Task: Search the listing below for the string "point" and copy every line where it occurs.
== Segment start ==
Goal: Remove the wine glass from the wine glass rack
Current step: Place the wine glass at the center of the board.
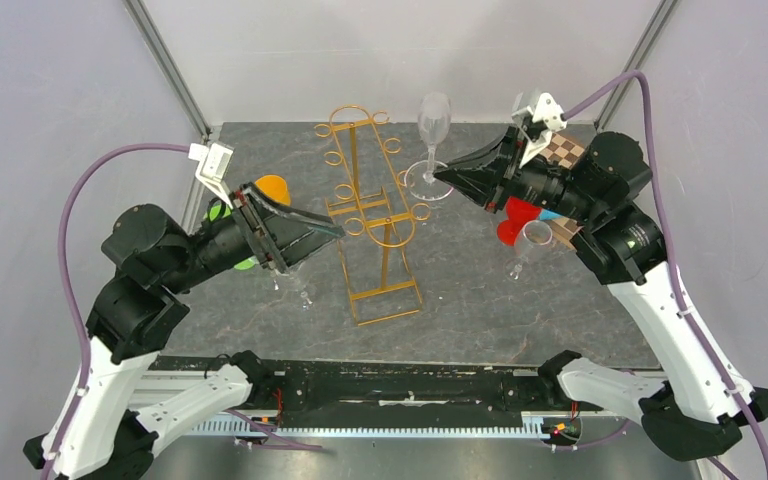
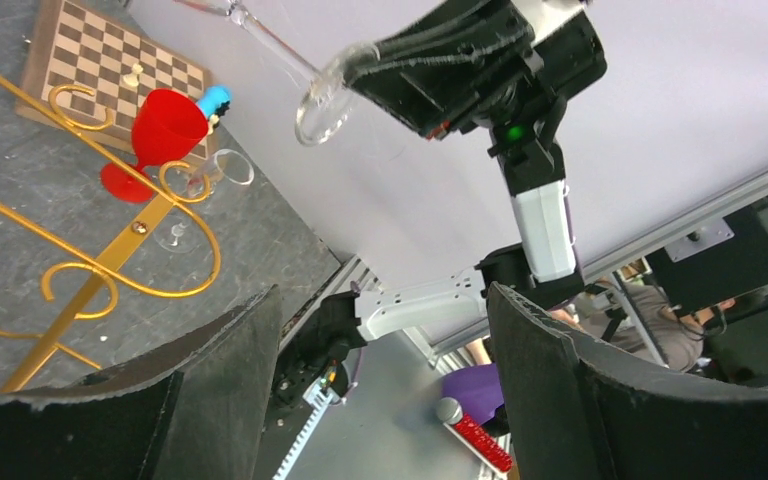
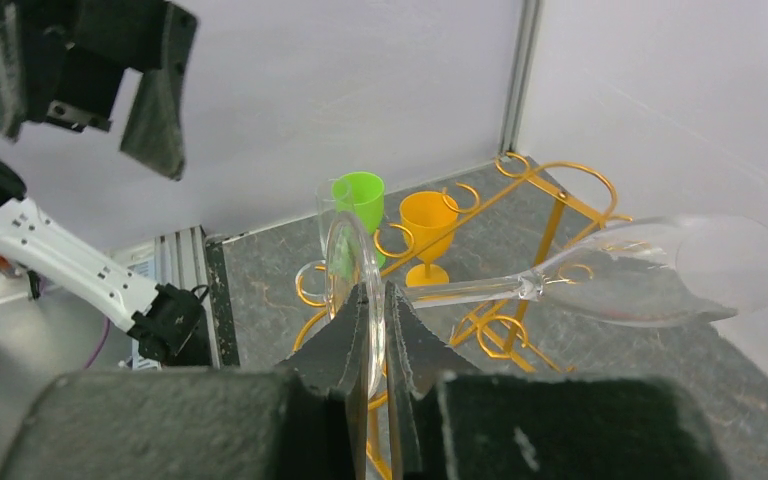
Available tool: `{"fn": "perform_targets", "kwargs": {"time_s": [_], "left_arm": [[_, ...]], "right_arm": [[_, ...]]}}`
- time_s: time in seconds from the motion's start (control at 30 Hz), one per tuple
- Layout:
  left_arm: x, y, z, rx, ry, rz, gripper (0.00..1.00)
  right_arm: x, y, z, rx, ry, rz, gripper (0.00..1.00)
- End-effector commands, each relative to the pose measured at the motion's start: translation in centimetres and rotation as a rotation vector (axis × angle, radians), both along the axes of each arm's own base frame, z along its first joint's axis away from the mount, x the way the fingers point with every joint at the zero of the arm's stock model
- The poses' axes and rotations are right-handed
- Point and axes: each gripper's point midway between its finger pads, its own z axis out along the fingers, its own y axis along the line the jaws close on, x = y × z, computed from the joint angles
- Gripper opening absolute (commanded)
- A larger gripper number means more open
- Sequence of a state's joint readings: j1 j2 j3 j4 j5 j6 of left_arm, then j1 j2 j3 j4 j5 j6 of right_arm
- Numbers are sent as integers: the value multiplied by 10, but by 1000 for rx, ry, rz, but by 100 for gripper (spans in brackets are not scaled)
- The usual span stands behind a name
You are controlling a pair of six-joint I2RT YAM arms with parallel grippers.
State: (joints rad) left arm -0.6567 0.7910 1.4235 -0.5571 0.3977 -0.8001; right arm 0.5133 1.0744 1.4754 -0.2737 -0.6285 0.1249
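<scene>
Bright, even, diffuse light in all three views, and no hard glare anywhere. Shadows on the grey table (image 1: 480, 300) fall soft and faint. The wine glass (image 1: 433, 122) catches only thin pale glints, nearly melting into the pale wall behind. Both wrist views are wide-angle. The left pincer (image 2: 382, 300) and right pincer (image 3: 375, 300) loom dark, soft-edged and out of focus close to the lens.

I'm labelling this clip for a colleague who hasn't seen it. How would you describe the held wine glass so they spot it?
Find the gold wine glass rack at the centre, then look just right of its far end. There the right tool pinches the round foot of a clear wine glass. The other clear glasses and the coloured goblets are in no tool's grip.
</scene>
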Motion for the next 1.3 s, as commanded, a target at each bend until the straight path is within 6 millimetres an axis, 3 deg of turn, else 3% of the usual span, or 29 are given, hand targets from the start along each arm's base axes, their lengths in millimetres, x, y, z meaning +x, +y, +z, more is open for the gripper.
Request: {"fn": "perform_targets", "kwargs": {"time_s": [0.0, 0.53, 1.07, 1.27], "left_arm": [[9, -5, 22, -108, 31, 16, 80], [32, -24, 26, -161, 146, 12, 79], [42, -35, 17, -168, 190, -1, 78], [43, -36, 12, -164, 202, -2, 73]], "right_arm": [[-27, 1, 37, 13, -236, 57, 0], [-60, 28, 43, 22, -462, 163, 0], [-88, 80, 30, 13, -563, 219, 0], [-99, 95, 26, 1, -586, 228, 0]]}}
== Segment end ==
Response area:
- End-effector commands, each relative to the pose measured at the motion's start: translation in centimetres and rotation as a rotation vector (axis × angle, radians), both along the axes of each arm's own base frame, z along its first joint's axis away from the mount, x the way the fingers point with every joint at the zero of the arm's stock model
- Point and axes: each gripper's point midway between its finger pads, its own z axis out along the fingers, its own y axis along the line the jaws close on, x = y × z, computed from the joint angles

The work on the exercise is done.